* [Work order]:
Only one span of the listing below is wanted: the lines from the one with "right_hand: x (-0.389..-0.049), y" through the one with "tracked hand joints", reproduced exactly, both ends kept.

══════════

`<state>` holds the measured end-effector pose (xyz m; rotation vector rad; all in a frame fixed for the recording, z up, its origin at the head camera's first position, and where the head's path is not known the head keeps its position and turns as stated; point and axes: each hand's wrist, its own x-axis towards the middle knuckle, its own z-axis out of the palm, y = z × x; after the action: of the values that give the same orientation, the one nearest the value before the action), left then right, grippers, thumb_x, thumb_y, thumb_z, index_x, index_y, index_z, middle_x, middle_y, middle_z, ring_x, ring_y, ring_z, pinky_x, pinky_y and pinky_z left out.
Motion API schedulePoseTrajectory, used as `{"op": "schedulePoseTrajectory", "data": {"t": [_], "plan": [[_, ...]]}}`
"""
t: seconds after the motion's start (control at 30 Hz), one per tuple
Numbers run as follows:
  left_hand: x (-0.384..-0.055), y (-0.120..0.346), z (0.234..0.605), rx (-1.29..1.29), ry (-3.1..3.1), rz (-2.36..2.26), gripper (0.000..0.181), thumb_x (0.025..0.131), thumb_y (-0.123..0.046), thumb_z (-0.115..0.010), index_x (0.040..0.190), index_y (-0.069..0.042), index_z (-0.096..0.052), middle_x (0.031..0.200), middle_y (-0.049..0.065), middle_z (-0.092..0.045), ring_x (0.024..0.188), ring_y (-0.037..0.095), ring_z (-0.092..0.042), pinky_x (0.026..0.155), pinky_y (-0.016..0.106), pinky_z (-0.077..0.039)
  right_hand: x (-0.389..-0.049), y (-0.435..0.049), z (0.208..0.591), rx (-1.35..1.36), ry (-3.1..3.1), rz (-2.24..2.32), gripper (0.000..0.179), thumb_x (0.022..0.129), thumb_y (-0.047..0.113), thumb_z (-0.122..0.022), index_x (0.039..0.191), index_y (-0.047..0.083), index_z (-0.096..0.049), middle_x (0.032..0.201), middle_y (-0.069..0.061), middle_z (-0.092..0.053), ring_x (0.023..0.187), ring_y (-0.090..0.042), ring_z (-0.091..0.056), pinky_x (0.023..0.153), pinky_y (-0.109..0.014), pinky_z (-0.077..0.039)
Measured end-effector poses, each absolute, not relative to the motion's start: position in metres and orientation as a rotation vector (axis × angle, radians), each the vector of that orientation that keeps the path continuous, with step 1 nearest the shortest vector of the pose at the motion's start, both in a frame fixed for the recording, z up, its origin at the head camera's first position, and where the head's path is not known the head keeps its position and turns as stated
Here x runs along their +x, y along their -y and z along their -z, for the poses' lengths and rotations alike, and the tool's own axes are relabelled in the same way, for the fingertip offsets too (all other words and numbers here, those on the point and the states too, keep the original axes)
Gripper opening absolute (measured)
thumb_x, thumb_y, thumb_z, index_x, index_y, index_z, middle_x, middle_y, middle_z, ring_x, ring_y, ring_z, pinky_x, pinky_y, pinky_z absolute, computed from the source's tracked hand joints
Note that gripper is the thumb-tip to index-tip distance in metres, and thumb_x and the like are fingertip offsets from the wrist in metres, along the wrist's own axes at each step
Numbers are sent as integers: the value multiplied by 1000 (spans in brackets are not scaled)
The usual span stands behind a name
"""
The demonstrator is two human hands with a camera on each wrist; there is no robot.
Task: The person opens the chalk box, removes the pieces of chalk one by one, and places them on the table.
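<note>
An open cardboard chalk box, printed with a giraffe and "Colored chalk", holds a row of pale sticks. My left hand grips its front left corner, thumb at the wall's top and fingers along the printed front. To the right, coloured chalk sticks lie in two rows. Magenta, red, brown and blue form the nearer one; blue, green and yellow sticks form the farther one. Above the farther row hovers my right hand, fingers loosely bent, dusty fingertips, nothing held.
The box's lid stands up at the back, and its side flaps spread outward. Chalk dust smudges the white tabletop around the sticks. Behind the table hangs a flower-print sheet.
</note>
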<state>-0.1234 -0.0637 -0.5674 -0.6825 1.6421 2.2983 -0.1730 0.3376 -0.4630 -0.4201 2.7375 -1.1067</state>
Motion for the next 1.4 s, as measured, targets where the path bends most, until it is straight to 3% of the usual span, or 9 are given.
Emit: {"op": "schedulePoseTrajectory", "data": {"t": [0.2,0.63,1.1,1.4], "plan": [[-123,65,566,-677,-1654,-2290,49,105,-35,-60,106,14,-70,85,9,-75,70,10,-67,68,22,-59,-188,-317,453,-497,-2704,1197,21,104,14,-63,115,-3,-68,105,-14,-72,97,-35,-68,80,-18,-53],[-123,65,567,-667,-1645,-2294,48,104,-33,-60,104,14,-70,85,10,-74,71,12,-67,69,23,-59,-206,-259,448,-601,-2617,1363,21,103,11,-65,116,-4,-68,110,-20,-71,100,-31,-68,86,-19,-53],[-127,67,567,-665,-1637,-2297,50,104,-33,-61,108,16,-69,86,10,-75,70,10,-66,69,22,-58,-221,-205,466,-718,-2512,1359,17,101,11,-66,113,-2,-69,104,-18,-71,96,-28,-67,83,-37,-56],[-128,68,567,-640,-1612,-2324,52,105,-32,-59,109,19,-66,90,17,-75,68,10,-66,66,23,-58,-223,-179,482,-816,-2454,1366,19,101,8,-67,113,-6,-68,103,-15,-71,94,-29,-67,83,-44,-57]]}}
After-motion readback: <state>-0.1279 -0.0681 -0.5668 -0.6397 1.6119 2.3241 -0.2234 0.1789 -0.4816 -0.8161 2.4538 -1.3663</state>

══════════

* [Written answer]:
  right_hand: x (-0.389..-0.049), y (-0.435..0.049), z (0.208..0.591), rx (-1.35..1.36), ry (-3.1..3.1), rz (-2.24..2.32), gripper (0.000..0.179), thumb_x (0.022..0.129), thumb_y (-0.047..0.113), thumb_z (-0.122..0.022), index_x (0.039..0.191), index_y (-0.047..0.083), index_z (-0.096..0.049), middle_x (0.032..0.201), middle_y (-0.069..0.061), middle_z (-0.092..0.053), ring_x (0.023..0.187), ring_y (-0.090..0.042), ring_z (-0.091..0.056), pinky_x (0.023..0.153), pinky_y (-0.109..0.014), pinky_z (-0.077..0.039)
Measured end-effector poses, each absolute, not relative to the motion's start: position in metres and orientation as a rotation vector (axis × angle, radians), each the vector of that orientation that keeps the path continuous, with step 1 nearest the shortest vector of the pose at the motion's start, both in a frame fixed for the recording, z up, its origin at the head camera's first position, and where the head's path is not known the head keeps its position and turns as stated
Here x runs along their +x, y along their -y and z along their -z, for the poses' lengths and rotations alike, and the tool's own axes are relabelled in the same way, for the fingertip offsets too (all other words and numbers here, those on the point and the states too, keep the original axes)
Gripper opening absolute (measured)
thumb_x, thumb_y, thumb_z, index_x, index_y, index_z, middle_x, middle_y, middle_z, ring_x, ring_y, ring_z, pinky_x, pinky_y, pinky_z absolute, computed from the source's tracked hand joints

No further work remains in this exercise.